* How to complete this task
Where in the listing does the string "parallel" appear? Copy every line that holds it.

** Opening Given information block **

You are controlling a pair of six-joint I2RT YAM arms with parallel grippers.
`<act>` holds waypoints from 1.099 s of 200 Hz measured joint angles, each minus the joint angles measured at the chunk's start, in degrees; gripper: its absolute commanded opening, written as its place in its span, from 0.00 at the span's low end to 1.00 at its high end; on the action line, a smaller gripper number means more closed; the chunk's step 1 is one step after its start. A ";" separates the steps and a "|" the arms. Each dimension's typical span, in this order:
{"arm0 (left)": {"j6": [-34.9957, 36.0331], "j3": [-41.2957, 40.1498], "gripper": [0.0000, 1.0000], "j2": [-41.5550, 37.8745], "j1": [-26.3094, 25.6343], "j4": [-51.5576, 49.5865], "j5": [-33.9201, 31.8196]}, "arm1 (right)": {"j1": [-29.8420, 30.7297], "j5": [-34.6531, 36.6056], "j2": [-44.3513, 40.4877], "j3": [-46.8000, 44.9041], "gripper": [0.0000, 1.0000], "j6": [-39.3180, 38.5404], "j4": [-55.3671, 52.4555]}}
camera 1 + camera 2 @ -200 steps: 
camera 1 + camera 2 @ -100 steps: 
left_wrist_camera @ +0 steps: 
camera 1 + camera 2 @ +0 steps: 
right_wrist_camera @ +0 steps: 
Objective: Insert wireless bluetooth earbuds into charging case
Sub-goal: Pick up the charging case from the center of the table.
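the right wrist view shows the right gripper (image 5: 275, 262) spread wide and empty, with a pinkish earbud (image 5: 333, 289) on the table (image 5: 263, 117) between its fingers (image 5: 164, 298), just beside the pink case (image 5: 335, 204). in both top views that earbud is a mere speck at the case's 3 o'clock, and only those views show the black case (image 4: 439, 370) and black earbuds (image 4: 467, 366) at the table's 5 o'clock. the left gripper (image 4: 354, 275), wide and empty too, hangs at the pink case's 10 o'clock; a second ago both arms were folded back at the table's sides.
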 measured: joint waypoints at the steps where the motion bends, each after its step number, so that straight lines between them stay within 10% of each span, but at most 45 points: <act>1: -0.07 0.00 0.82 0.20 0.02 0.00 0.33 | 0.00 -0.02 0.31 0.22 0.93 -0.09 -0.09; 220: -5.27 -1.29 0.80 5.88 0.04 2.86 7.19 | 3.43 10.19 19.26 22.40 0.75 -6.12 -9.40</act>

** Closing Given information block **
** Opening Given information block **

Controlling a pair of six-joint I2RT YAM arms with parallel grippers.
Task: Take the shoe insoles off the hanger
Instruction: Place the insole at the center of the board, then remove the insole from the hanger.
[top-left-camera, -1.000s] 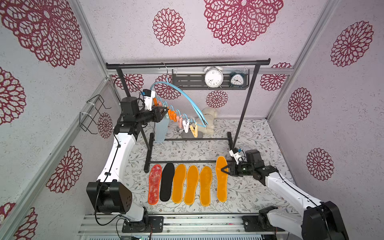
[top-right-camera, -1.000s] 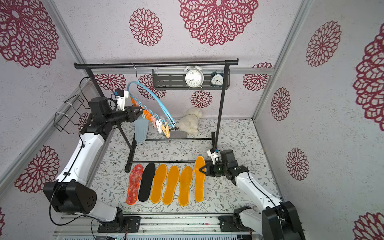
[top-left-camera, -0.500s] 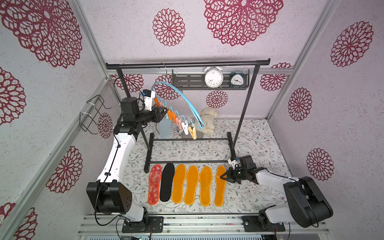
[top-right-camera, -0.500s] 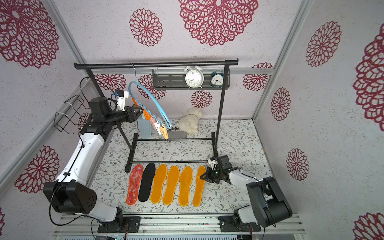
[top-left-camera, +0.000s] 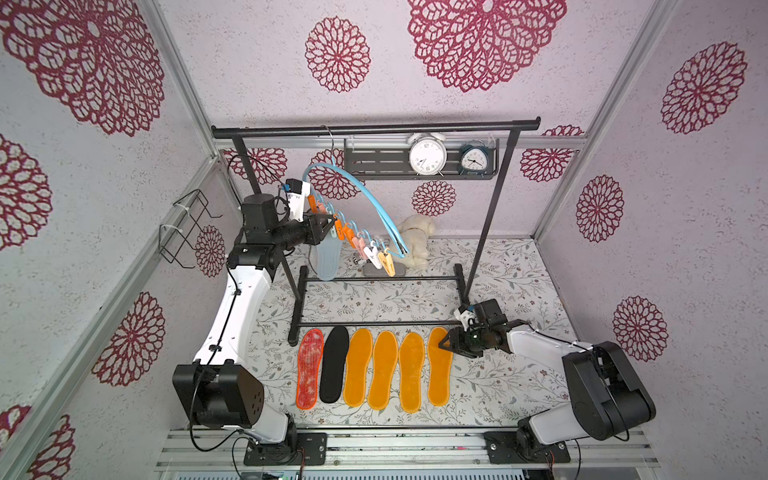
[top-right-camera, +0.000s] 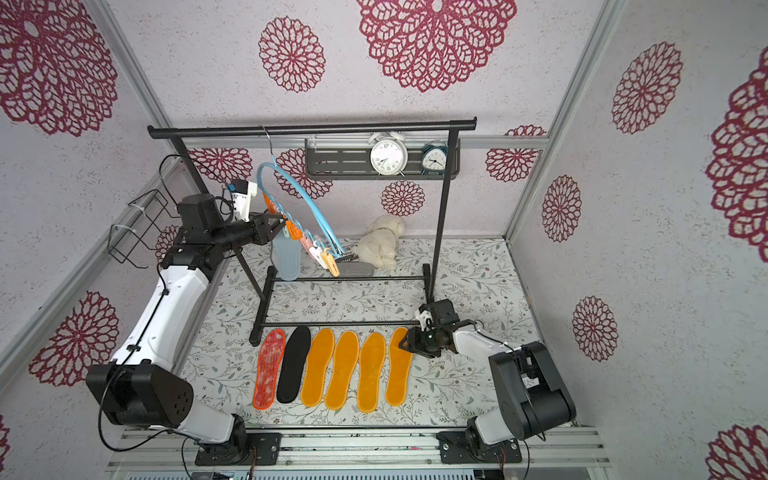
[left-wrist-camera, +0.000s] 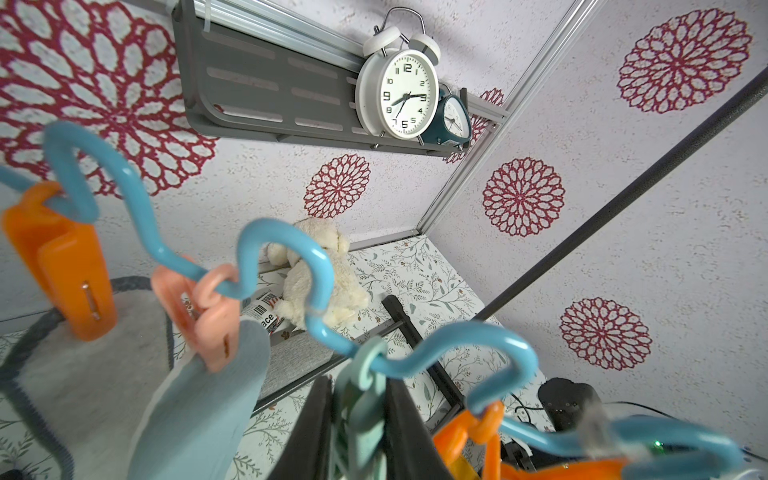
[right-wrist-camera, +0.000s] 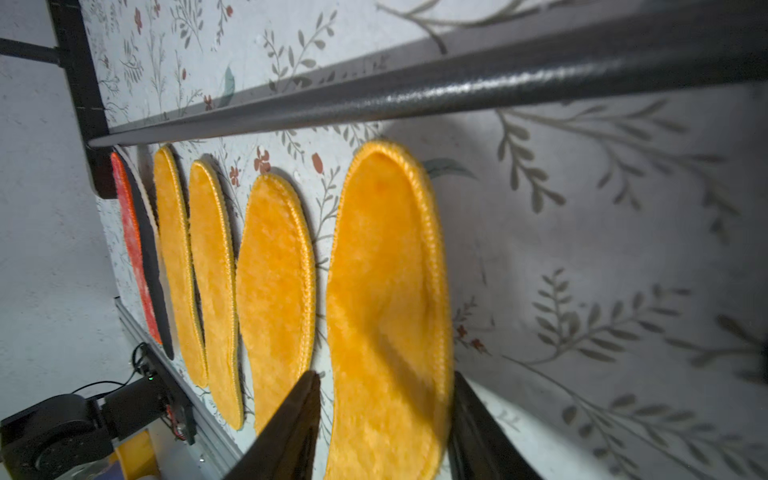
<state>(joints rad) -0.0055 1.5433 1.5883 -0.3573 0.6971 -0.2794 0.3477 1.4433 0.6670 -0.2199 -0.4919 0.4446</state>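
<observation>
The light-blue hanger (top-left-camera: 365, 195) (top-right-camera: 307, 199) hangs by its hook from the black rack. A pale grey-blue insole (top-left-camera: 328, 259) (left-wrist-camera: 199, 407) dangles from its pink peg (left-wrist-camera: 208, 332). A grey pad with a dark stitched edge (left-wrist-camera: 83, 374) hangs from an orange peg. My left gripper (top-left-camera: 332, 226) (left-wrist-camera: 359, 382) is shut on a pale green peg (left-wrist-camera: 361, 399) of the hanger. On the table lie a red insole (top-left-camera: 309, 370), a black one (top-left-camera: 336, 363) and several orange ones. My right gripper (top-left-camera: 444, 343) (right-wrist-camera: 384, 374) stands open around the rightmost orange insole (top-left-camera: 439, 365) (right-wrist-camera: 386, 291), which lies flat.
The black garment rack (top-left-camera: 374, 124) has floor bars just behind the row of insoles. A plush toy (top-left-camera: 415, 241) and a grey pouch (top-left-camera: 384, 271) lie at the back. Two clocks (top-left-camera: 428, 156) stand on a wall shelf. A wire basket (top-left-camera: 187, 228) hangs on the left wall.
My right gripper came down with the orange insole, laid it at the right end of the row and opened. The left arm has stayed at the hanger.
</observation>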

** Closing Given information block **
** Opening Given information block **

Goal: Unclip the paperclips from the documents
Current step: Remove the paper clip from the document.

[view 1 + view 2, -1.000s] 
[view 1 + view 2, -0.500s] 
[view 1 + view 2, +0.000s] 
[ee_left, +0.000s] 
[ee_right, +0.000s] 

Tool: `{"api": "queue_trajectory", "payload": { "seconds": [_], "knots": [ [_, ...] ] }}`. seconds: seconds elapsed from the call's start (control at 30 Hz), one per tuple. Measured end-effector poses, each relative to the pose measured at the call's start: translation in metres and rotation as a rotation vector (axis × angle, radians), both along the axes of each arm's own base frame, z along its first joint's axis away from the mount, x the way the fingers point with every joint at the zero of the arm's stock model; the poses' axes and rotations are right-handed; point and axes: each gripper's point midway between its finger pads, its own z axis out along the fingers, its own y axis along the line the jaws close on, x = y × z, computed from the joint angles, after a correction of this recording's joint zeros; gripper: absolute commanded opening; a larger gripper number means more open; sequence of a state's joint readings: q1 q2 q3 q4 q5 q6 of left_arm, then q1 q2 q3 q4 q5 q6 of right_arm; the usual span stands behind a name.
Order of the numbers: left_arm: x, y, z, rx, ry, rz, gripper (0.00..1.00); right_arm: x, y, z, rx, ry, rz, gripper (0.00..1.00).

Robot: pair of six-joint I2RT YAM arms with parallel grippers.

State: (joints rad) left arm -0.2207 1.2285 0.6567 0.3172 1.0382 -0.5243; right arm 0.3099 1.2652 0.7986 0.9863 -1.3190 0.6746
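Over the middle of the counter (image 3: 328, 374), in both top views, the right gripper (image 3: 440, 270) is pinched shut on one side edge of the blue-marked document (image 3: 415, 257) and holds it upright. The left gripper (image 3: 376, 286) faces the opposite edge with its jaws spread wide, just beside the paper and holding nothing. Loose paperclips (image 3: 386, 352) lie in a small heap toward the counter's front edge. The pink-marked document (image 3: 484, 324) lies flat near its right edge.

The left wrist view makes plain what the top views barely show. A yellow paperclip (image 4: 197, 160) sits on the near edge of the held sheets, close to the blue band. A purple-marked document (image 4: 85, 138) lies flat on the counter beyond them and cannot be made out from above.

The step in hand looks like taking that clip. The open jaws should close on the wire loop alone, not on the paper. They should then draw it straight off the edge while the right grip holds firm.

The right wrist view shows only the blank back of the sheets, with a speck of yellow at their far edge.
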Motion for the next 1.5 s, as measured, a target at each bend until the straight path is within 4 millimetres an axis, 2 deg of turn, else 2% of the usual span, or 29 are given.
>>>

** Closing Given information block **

* Reply
You are controlling a pair of six-joint I2RT YAM arms with parallel grippers.
Controlling a pair of six-joint I2RT YAM arms with parallel grippers.
Robot: pair of six-joint I2RT YAM arms with parallel grippers.

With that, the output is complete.